● **Exercise requirements**:
Tally the lines in these records that hold the string "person", and reply with the number alone.
*** Data supplied ***
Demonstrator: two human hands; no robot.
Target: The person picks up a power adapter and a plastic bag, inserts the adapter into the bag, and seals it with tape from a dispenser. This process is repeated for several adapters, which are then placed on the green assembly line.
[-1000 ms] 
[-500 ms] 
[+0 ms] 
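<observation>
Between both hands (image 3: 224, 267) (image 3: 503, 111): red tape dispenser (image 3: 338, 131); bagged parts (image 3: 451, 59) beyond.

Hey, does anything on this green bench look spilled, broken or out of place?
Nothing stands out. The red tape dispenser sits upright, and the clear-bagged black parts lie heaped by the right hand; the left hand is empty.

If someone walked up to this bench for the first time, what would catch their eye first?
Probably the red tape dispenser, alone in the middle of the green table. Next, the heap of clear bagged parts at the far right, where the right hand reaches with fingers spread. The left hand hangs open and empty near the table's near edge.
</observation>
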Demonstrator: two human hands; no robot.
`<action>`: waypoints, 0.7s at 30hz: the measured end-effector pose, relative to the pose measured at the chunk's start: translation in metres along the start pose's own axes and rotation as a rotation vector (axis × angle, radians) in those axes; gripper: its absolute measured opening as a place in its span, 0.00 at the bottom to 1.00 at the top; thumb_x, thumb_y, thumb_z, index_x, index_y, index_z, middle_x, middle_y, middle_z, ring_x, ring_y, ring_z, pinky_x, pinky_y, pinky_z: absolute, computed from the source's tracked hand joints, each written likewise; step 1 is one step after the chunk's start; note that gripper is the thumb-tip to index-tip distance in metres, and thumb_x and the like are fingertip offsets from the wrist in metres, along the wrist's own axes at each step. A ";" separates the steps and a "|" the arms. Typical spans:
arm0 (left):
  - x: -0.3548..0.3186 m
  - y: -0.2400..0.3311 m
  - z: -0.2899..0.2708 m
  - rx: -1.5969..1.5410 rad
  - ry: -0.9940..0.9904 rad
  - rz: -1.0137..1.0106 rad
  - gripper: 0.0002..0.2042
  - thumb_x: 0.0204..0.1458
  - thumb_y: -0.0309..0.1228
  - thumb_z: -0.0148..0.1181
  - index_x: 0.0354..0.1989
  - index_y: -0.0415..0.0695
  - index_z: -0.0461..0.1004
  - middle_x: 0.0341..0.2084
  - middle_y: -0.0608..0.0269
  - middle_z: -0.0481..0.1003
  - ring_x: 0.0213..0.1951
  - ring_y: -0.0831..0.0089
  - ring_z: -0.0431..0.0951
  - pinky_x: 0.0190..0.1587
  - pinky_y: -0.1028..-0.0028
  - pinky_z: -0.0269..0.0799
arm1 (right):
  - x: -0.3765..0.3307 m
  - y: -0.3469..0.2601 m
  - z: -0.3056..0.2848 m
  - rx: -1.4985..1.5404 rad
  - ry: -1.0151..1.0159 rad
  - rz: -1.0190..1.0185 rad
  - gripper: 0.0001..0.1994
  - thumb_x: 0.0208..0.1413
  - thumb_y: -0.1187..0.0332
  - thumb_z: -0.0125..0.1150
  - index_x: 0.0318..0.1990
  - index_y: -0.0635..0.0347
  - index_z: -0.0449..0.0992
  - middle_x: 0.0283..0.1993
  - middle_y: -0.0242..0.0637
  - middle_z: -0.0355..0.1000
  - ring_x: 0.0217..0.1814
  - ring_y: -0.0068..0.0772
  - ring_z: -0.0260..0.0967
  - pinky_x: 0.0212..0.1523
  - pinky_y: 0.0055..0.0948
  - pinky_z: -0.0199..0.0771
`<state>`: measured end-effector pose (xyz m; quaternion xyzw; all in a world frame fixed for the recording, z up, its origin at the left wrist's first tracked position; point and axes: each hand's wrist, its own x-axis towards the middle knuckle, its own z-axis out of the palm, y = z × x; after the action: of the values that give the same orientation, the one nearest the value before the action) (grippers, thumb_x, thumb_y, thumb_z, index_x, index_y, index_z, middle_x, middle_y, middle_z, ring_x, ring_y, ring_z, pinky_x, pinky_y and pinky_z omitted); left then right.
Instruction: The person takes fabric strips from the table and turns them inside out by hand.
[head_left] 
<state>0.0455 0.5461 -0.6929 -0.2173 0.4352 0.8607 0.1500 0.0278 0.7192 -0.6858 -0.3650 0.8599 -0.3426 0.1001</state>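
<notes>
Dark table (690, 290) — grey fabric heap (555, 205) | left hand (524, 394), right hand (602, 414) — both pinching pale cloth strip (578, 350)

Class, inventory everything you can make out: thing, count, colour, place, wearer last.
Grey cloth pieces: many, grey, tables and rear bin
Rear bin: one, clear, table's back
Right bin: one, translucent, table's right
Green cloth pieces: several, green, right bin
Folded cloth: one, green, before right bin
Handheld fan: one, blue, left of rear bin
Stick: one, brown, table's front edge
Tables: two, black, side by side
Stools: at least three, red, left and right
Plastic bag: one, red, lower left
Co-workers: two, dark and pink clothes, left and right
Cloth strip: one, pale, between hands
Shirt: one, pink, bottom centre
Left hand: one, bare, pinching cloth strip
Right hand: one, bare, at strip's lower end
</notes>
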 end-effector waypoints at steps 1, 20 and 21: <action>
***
● **Problem solution**:
2